Par ailleurs, nous souhaitons vivement que la stratégie « tester-tracer-isoler » soit réactivée de façon efficace, afin de neutraliser les chaînes de transmission. Compte tenu du nombre de cas positifs enregistrés chaque jour, peu élevé par rapport il y a encore quelques semaines, cela est tout à fait possible

Concernant les moins de 12 ans, non éligibles à la vaccination mais qui constituent un facteur important de circulation du virus, nous nous appuyons sur un volet de l'étude qui nous a été livrée pour conclure à l'efficacité du dépistage itératif hebdomadaire, par une méthode simple et non invasive - le test salivaire.
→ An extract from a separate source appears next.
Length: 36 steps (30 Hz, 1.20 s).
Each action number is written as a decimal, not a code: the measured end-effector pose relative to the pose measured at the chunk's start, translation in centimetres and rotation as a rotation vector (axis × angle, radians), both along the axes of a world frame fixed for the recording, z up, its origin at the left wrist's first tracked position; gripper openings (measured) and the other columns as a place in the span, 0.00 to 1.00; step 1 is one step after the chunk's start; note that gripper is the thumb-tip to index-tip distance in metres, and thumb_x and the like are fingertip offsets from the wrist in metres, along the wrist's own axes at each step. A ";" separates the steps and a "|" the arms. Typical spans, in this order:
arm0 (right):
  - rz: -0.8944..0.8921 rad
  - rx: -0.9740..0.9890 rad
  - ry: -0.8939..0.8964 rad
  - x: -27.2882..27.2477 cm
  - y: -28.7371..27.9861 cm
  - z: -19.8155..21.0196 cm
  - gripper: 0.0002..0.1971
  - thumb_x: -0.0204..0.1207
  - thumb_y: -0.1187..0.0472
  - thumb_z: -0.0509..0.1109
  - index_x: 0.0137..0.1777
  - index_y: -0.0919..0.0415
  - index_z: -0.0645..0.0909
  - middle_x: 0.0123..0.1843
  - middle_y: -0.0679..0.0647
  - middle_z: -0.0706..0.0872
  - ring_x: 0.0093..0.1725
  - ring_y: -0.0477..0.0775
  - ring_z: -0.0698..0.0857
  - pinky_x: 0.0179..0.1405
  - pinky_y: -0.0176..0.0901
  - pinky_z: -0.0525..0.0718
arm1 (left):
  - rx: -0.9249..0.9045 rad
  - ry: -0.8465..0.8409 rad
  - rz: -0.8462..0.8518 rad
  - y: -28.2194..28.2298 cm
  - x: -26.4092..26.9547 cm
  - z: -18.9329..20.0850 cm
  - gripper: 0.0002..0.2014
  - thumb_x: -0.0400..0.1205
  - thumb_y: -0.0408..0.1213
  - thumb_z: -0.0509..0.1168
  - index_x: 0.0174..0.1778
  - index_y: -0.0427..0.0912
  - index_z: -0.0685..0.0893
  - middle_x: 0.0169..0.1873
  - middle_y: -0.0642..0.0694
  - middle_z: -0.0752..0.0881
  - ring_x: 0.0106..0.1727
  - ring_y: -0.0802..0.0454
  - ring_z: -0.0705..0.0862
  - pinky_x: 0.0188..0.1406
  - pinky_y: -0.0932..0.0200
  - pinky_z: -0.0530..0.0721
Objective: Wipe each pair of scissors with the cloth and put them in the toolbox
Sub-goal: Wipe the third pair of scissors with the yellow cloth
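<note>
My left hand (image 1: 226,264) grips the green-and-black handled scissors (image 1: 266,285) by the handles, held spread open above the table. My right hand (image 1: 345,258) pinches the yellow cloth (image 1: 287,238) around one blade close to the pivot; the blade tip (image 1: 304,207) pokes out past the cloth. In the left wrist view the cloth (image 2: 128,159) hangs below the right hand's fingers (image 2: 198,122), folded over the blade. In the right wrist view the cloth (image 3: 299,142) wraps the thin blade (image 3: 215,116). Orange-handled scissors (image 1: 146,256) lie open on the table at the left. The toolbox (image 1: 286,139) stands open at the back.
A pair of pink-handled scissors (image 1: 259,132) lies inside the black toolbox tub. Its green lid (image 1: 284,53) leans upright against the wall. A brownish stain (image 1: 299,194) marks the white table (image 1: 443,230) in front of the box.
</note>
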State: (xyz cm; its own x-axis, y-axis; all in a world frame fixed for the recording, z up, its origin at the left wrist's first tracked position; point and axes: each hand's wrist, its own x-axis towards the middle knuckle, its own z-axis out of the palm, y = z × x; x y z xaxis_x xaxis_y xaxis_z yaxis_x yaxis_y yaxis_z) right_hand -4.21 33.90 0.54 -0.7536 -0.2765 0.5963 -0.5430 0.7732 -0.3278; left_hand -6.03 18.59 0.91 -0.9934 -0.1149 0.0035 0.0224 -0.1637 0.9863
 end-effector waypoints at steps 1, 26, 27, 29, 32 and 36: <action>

Il serait ainsi possible d'éviter des fermetures de classe et de poursuivre cette heureuse spécificité française de ne pas avoir transigé sur l'assiduité scolaire des élèves. Le ministère de l'éducation nationale devrait, durant l'été, prendre les mesures nécessaires pour que ce dépistage soit largement déployé, en complément de mesures garantissant la qualité de l'air.

Je répète que c'est à toutes ces conditions que nous pourrons éviter le scénario que j'ai tout à l'heure évoqué, qui verrait le retour de mesures restrictives de type « couvre-feu », et dont l'effet délétère sur toutes les dimensions de notre vie économique et notre vie sociale n'est plus à démontrer.

Mme Catherine Deroche. - Je partage les conclusions que vient de nous présenter notre collègue Bernard Jomier. Son diagnostic et ses préconisations rejoignent celles que nous avons entendues, hier, en commission des affaires sociales, de la bouche du professeur Didier Pittet, président de la mission indépendante nationale sur l'évaluation de la gestion de la crise covid-19 et sur l'anticipation des risques pandémiques.

La pandémie a imposé de prendre des décisions dans l'urgence. Pour autant, comme nous l'avions déjà relevé dans le rapport de la commission d'enquête pour l'évaluation des politiques publiques face aux grandes pandémies à la lumière de la crise sanitaire de la covid-19 et de sa gestion, le Gouvernement doit non seulement en appeler au sens des responsabilités des Français mais aussi les consulter. Il est donc judicieux, comme vous l'avez souligné, de mettre en oeuvre une meilleure démocratie sanitaire.

La mission autorise la publication de la communication du rapporteur sous la forme d'un rapport d'information.